▶ [TASK BRIEF]:
Beneath this instruction is a block of data; output from it exactly the lines that run from the one containing "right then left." through the one containing "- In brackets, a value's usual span", inclusive.

▶ [DATA RECORDS]:
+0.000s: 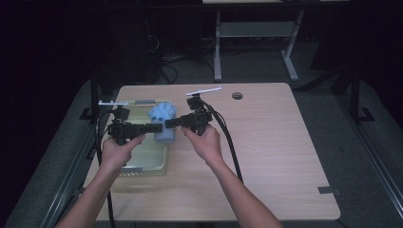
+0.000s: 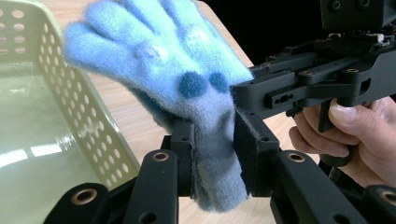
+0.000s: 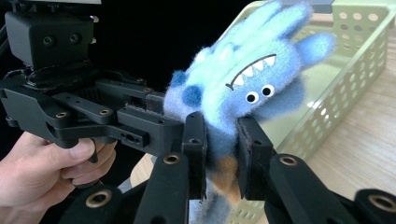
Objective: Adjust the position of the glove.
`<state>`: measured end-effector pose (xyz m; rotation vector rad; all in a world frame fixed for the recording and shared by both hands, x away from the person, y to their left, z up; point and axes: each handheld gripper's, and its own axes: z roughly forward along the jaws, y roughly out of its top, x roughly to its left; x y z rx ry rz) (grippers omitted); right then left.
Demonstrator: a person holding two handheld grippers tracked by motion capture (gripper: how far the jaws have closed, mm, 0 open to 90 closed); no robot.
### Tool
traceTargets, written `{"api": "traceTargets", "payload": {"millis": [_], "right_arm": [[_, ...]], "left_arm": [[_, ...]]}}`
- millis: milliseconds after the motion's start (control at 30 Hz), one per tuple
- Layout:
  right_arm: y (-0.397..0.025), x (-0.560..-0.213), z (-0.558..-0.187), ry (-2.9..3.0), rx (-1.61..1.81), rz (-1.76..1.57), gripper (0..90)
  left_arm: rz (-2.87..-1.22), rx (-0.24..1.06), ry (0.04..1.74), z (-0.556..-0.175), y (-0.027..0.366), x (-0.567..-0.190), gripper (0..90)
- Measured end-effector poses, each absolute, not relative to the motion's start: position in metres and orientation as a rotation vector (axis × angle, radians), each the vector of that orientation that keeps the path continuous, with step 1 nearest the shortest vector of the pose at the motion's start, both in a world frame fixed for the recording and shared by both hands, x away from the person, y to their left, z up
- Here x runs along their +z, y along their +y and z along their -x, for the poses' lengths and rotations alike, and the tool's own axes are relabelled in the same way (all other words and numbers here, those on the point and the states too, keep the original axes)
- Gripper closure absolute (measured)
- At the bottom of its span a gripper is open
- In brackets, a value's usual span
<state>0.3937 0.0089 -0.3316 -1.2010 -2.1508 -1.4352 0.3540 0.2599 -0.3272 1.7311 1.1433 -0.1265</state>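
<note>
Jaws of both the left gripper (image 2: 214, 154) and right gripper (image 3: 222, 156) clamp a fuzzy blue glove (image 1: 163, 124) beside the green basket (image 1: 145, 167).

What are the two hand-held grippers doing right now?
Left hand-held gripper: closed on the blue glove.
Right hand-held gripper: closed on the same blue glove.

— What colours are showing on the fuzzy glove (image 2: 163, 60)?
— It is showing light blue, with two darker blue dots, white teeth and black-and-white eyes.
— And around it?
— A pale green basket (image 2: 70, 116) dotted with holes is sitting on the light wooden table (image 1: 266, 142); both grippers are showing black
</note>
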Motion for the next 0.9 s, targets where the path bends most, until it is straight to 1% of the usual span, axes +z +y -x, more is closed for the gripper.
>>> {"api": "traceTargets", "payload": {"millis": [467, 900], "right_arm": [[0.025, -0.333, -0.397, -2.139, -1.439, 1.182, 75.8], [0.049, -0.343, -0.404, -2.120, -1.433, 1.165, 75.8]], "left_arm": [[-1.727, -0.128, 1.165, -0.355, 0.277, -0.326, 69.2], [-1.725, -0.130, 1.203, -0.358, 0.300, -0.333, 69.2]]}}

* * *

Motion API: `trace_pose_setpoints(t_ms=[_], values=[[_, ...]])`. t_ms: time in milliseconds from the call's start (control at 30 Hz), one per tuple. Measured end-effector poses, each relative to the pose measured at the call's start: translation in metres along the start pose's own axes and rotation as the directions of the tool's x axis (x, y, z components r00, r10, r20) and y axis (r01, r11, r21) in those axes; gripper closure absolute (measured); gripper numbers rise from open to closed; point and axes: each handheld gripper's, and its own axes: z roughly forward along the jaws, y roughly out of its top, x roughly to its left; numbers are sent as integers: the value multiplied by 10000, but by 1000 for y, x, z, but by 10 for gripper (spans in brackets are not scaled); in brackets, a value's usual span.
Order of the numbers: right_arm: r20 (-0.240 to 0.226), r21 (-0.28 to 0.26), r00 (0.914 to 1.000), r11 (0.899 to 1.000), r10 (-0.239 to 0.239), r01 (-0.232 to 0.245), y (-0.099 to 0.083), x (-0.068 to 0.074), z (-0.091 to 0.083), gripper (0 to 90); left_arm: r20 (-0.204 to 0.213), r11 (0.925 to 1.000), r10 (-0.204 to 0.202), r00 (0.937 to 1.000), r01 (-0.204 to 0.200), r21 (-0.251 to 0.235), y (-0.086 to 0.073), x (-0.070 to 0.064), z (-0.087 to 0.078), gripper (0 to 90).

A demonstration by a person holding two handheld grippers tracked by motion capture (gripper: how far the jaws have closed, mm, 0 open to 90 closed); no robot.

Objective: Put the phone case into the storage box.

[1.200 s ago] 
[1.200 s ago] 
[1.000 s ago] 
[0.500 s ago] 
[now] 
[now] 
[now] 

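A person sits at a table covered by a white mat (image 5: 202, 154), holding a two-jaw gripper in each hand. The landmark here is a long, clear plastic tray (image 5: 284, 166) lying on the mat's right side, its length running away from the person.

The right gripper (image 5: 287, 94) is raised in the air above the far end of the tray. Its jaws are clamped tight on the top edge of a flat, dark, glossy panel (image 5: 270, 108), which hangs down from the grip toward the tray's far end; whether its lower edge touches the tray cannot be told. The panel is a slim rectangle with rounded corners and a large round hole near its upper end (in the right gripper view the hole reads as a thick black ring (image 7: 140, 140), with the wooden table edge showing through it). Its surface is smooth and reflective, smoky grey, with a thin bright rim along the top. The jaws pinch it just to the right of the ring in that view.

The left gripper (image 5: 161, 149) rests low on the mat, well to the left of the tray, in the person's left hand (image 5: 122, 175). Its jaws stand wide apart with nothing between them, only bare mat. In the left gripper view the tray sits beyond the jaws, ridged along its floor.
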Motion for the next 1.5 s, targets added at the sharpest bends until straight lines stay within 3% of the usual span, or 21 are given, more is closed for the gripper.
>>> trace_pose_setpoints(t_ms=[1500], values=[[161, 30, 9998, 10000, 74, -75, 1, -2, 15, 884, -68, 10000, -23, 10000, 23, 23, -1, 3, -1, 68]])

▶ [THE ANSWER]:
`<state>`: measured end-effector pose (xyz m; rotation vector rad; all in a world frame fixed for the recording and shared by both hands, x away from the person, y to their left, z up; point and axes: each handheld gripper's, and its own axes: z roughly forward along the jaws, y roughly out of its top, x roughly to its left; x y z rx ry rz) (grippers omitted); right then left.
Demonstrator: a person holding two handheld grippers tracked by motion capture (gripper: how far the jaws have closed, mm, 0 open to 90 closed); no robot.
### Tool
traceTargets, written `{"api": "traceTargets", "payload": {"millis": [_], "right_arm": [[_, ...]], "left_arm": [[_, ...]]}}`
- millis: milliseconds after the motion's start (control at 30 Hz), one per tuple
- Layout:
  right_arm: y (-0.397..0.025), x (-0.560..-0.213), z (-0.558..-0.187), ry (-2.9..3.0), rx (-1.61..1.81), rz (-1.76..1.57), gripper (0..90)
  left_arm: rz (-2.87..-1.22), rx (-0.24..1.06), ry (0.04..1.74), z (-0.556..-0.175), y (-0.027..0.366), x (-0.567..-0.190), gripper (0..90)
- Measured end-effector poses, each absolute, not relative to the motion's start: position in metres and orientation as a rotation vector (axis × angle, radians), each the vector of that orientation that keeps the path continuous, with step 1 nearest the shortest vector of the pose at the motion's start, both in a world frame fixed for the recording and shared by both hands, x away from the person, y to their left, z up
- Here x runs along their +z, y along their +y and z along their -x, for the poses' lengths and rotations alike, and the tool's own axes are relabelled in the same way (all other words and numbers here, those on the point and the states too, keep the original axes)
- Gripper closure absolute (measured)
- At the bottom of its span a gripper is open
- In brackets, a value's usual span

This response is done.